Monaghan town is a good centre for fishing the Ballybay area which has the Dromore River and six lakes. They are all good for bream, rudd and perch, but no boats are available. Lough Major, 800 acres, is largely reserved for trout, although restricted coarse fishing is permitted, while L Mullarney and L White provide good bream. For further details contact McCaughery, at 1 Highfield Close, Killygoan, Co Monaghan or G Maguire in Ballybay. Carrickmacross: has many lakes L Monalty, a shallow, weedy lake, has first class bream, rudd and rudd/bream hybrids, and nearby L Corcrin has bream. In the town, L Lisaniske is also good for bream, while Rahan’s Lake, with fishing stands, provides good bream and pike. Contact Tom Ward, Coolfore, Carrickmacross, Co Monaghan, for further details.

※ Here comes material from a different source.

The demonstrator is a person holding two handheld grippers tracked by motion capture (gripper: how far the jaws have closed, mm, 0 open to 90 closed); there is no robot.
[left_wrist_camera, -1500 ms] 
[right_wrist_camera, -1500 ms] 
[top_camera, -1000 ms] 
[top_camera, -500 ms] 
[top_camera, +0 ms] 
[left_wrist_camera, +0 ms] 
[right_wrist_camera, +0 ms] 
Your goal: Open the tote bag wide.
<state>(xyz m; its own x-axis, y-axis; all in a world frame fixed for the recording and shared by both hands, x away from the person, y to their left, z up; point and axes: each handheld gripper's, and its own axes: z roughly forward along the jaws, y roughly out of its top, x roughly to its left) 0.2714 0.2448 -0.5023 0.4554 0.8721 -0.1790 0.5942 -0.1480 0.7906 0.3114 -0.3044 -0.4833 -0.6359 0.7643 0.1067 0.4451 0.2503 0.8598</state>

Baillinamore, Carrigallen and Ballyconnel form another triangle west of the Erne system proper. The River Woodford, slow moving near Ballyconnel, has high quality fishing for pike, bream, roach, perch and some rudd. Lough Cranaghan, 50 acres, and L Clonty, near Ardlougher, have good fishing but limited bank facilities.
At Carrigallen, the little fished L Glasshouse, 100 acres, is worth exploring by boat, and L Rockfield and L Gulladoo are said to have bream and roach. Contact J J Dolan, Carrigallen, Co Leitrim. Ballinamore has 10 lakes with some boats and at-tractive bank facilities, and L Cam at Ballyconnel has tench of up to 4½lb. Apply to Ivan Price, Ballinamore, for directions.
First class boat fishing
Lough Muckno, near Castleblayney, offers roughly 1,000 acres of first class boat fishing with many bays for pike and bream. Trolling for pike is popular and three boats are available. Contact the secretary of the Bawn and District Gun and Angling Club at Gortubber Post Office, Castleblayney.
Drumconrath, in Co Meath, has many lakes known as the Ballyhoe lakes holding good stocks of bream and rudd, and tench to 6 lb. Lough Mentrim is good for tench and L Corstown for bream, while L Bracken has fine rudd-bream hybrids. Contact Jim Meade, Drum- conrath, for further details.
Virginia in Co Cavan has L Ramor (800 acres) with fishing for fine perch and pike, and six boats available. Both the River Black-water, running from Ramor, and the River Boyne have been drained and will remain virtually worthless to the angler until 1983 by which time it is hoped that the water will have become sufficiently clear to permit restocking.